2.5 Security Incidents. If PayPal becomes aware of a Security Incident in connection with the processing of Customer Data and if there is a reasonable likelihood of materially harm to a material part of the PayPal systems relating to the payment processing services provided to you, PayPal will, in accordance with Data Protection Laws: (a) notify you of the Security Incident promptly and without undue delay; and (b) promptly take reasonable steps to minimize harm and secure Customer Data.
2.5.1 Details of Security Incident. Notifications made under this Section will describe, to the extent possible, reasonable details of the Security Incident, including steps taken to mitigate the potential risks.
2.5.2 Communication. PayPal will deliver its notification of any Security Incident to one or more of your administrators via email. You are solely responsible for maintaining accurate contact information and ensuring that any contact information is current and valid.
2.6 Deletion. Upon termination or expiration of the Agreement, PayPal will delete or return to you all Customer Data processed on behalf of you, and PayPal shall delete existing copies of such Customer Data except where authorized by Data Protection Laws or necessary to retain such Customer Data strictly for the purposes of compliance with applicable law.
2.7 Certification. The Parties will at all times comply with applicable Data Protection Laws. PayPal hereby certifies that it understands and agrees to the terms of this Data Protection Schedule in this Agreement.
2.8 Merchant Notices.
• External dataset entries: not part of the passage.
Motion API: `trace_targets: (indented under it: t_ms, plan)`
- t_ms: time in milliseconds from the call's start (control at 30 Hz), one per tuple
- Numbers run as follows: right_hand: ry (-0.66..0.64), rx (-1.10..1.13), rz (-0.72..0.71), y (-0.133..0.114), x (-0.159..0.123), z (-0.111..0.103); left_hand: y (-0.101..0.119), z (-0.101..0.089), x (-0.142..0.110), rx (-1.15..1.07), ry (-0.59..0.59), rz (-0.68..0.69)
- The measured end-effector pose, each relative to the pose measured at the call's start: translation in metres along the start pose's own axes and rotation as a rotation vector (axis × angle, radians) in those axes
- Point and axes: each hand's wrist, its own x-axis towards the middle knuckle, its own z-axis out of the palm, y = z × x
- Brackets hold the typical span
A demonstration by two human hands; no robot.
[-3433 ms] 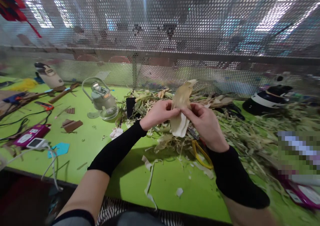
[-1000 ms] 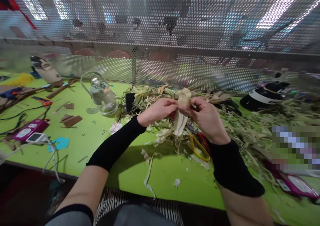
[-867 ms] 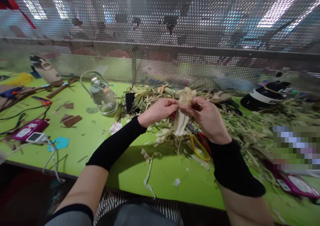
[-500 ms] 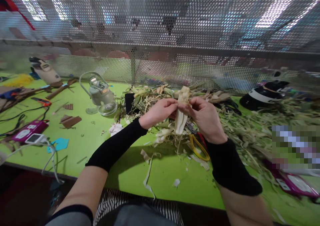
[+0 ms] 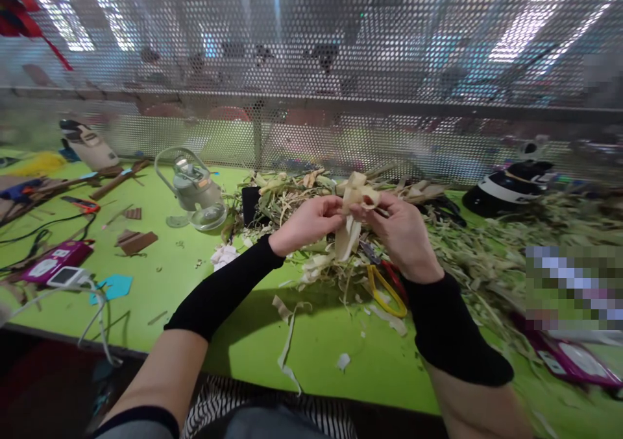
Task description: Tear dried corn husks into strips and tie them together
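Note:
A pale, dried corn husk strip (image 5: 347, 239) hangs between my hands above the table, its upper part bent into loops. My left hand (image 5: 316, 222) pinches it from the left side. On the right, my right hand (image 5: 400, 235) grips the folded part between thumb and fingers; part of the grip is hidden behind the husk. Below the hands lie scissors (image 5: 387, 291) with yellow and red handles, partly covered by husk scraps. Behind them spreads a heap of dry husks (image 5: 282, 199).
A clear water bottle (image 5: 197, 192) with a handle stands left of the heap. Purple devices (image 5: 58, 261) with a white cable lie at the left. A black-and-white object (image 5: 503, 189) sits at the right. Behind the green table (image 5: 233, 361) rises a perforated metal screen (image 5: 311, 50).
The top of the husk strip, upright and flat before, is now curled into loops toward my right hand. Both hands stay close together. The view has tilted slightly.

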Motion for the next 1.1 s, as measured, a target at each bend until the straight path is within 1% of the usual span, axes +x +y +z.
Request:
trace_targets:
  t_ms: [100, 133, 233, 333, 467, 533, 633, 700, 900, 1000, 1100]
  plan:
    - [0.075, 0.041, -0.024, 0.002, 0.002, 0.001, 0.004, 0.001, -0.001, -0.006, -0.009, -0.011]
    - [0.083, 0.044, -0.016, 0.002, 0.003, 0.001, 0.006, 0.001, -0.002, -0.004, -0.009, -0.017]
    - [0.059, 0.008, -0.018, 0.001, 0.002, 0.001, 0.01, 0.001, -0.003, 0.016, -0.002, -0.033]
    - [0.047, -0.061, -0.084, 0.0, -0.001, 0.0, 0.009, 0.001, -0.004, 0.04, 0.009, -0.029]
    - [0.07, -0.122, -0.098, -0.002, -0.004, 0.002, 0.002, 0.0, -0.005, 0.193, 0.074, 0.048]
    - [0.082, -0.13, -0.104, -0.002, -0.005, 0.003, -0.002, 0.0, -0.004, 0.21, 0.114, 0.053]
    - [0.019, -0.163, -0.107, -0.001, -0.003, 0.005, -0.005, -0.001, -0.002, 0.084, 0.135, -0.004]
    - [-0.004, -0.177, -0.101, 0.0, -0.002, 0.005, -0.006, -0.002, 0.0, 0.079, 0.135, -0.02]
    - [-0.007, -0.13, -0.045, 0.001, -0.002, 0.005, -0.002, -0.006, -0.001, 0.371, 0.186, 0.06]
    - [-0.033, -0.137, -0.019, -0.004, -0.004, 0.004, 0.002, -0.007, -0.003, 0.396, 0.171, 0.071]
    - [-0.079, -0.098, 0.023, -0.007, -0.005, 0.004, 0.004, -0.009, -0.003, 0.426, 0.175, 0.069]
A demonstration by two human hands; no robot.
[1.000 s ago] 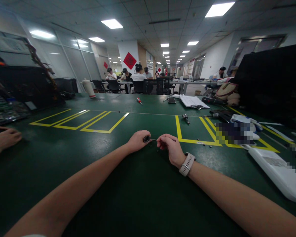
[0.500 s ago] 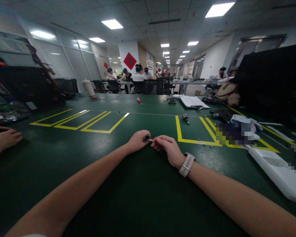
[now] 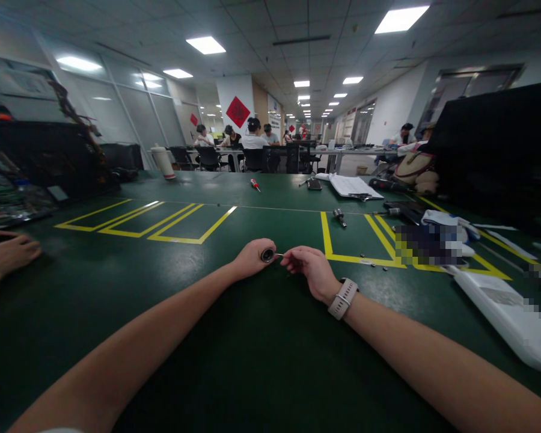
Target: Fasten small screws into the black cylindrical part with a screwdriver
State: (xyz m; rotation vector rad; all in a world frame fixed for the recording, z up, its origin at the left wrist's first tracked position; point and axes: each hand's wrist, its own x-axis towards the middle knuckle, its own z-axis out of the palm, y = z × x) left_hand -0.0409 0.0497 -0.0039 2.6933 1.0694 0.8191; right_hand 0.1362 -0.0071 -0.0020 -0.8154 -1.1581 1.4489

You undertake to provide all notices and obtain all consents necessary for PayPal’s use of Personal Data set out above.
TECHNICAL AND ORGANIZATIONAL MEASURES
The following technical and organizational measures will be implemented:
1. Measures taken to prevent any unauthorized person from accessing the facilities used for data processing;
2. Measures taken to prevent data media from being read, copied, amended or moved by any unauthorized persons;
3. Measures taken to prevent the unauthorized introduction of any data into the information system, as well as any unauthorized knowledge, amendment or deletion of the recorded data;
4. Measures taken to prevent data processing systems from being used by unauthorized person using data transmission facilities;
5. Measures taken to guarantee that authorized persons when using an automated data processing system may access only data that are within their competence;
6. Measures taken to guarantee the checking and recording of the identity of third-parties to whom the data can be transmitted by transmission facilities;
7. Measures taken to guarantee that the identity of the persons having had access to the information system and the data introduced into the system can be checked and recorded ex post facto at any time and by any authorized person;
8. Measures taken to prevent data from being read, copied, amended or deleted in an unauthorized manner when data are disclosed and data media transported; and
9. Measures taken to safeguard data by creating backup copies.